Saat Thomas hendak melahap gigitan terakhir. Lizzie menarik tangannya dan membuang sisa roti itu. "Mungkin saja kau akan diare kalau memakan bagian yang aku sentuh itu."

Thomas menaikkan sebelah alis dan merasa heran. "Kali ini kau benar-benar perhatian padaku."

"Jangan salah paham," timpal Lizzie sambil berdiri. "Sepertinya kau sudah melihat bagaimana kematian kedua orangtuaku," gumamnya sambil berbalik badan. "Dan kematianku."

"Aku belum melihat kematianmu," sanggah Thomas. Lalu ia merunduk sesaat. "Aku turut berduka atas kematianmu dan orangtuamu." Ia mengeluarkan suaranya sepelan mungkin untuk menghindari rasa sakit. "Kau bilang kau sudah mati. Tapi kenapa aku bisa melihatmu padahal aku sendiri bukan indigo? Dan kenapa aku bisa melihat hal masa lalu seperti itu?"
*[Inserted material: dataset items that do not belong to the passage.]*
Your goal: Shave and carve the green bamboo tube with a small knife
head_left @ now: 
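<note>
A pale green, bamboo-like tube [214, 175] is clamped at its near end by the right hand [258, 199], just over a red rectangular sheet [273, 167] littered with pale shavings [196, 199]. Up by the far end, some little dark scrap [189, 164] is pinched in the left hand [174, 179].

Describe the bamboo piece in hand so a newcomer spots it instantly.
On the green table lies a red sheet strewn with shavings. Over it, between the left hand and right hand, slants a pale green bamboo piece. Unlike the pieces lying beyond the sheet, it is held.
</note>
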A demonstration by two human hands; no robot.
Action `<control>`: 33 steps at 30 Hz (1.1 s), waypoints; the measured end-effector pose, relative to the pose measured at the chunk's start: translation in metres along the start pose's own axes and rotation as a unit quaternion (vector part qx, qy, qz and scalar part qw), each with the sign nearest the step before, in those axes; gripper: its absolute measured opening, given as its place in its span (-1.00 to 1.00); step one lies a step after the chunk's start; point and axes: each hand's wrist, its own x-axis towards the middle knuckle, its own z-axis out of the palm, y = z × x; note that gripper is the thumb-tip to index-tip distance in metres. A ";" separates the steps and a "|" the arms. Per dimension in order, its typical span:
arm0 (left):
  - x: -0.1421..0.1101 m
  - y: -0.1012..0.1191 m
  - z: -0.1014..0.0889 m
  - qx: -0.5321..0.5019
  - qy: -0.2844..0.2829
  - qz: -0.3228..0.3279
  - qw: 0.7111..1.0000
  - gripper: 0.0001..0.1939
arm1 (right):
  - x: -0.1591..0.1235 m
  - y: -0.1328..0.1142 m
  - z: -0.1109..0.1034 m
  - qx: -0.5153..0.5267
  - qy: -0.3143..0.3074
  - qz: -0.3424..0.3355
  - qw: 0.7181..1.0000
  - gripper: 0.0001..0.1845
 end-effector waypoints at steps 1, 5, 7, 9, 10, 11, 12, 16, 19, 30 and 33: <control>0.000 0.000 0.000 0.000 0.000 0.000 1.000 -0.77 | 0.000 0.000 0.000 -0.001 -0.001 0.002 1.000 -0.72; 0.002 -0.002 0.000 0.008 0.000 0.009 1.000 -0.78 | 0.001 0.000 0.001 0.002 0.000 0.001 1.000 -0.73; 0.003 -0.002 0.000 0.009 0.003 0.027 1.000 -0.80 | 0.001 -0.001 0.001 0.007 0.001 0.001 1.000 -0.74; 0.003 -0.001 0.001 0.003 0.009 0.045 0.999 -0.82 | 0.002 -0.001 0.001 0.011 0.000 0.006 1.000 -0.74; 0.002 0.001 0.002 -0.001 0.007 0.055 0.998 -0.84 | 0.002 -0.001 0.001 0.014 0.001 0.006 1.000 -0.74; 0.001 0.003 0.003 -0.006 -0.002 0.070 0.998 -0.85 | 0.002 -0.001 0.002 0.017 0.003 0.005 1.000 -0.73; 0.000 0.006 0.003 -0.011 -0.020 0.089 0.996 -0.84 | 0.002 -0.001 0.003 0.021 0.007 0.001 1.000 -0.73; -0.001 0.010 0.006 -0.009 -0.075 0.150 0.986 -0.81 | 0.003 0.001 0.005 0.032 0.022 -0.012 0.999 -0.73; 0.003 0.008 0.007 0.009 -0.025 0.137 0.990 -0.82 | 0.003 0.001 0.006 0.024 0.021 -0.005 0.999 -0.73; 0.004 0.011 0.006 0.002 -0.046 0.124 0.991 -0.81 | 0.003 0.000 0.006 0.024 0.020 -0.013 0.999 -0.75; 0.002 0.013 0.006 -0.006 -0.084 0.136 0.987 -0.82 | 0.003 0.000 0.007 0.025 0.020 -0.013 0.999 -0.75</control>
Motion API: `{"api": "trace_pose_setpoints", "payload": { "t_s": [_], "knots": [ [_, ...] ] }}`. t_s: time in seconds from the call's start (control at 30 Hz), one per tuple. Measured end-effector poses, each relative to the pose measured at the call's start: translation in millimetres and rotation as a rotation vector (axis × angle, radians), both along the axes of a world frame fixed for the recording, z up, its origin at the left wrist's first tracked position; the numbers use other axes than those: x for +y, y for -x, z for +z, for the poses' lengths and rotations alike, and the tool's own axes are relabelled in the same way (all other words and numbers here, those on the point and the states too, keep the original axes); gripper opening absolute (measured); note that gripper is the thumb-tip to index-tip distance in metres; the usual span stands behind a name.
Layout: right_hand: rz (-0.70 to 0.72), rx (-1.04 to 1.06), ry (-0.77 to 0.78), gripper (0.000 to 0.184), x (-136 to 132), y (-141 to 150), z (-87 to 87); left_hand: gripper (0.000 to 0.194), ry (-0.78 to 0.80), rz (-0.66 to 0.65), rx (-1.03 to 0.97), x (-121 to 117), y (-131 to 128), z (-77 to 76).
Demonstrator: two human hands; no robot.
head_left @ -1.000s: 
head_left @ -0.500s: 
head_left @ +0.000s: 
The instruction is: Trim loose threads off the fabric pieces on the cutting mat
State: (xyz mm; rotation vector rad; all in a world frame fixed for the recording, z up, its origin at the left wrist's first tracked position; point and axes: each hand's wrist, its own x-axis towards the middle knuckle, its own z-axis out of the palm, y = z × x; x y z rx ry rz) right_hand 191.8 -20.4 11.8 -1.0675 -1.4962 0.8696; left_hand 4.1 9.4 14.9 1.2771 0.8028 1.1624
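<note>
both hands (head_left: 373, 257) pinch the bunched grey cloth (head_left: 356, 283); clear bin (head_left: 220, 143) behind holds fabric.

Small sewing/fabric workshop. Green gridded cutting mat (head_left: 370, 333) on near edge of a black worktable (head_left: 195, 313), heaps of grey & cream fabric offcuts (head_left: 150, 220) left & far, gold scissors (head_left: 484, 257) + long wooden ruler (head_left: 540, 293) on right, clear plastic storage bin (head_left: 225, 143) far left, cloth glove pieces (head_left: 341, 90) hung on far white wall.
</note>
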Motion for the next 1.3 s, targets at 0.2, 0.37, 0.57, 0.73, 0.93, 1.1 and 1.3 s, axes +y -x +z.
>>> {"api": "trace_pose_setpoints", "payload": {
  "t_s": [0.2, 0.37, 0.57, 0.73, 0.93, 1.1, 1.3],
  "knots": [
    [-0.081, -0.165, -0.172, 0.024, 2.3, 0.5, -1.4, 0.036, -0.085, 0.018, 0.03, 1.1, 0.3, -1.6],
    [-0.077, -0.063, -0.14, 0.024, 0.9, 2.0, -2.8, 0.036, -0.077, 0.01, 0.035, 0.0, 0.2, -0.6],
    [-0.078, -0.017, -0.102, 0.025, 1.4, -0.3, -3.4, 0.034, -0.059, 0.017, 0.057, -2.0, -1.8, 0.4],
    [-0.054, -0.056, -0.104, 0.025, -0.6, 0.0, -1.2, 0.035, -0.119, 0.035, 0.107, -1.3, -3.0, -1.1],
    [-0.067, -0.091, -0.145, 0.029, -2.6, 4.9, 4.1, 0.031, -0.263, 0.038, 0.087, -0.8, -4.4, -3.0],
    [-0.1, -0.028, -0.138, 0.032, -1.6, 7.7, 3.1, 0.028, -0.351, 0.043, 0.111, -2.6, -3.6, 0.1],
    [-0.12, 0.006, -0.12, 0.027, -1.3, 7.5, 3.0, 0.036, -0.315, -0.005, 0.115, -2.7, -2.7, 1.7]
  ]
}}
Lizzie terdiam dan tidak menjawab pertanyaan-pertanyaan itu.

"Hey.. uhuk uhuuk!"

Lizzie berbalik badan dan melihat kondisinya.

"Da-darah?" kaget Thomas. Dengan cahaya seadanya, ia menyadari kalau batuknya itu mengeluarkan darah dan mengotori celana juga bajunya.

"Sepertinya racun itu mulai menyebar," gumam Lizzie.

"Racun apa?! Uhuk." Lagi-lagi ia mengeluarkan darah dan tubuhnya mulai terasa lemas tanpa sebab.

"Nataline sudah memberimu cairan beracun dalam sapu tangan yang ia gunakan untuk membuatmu pingsan."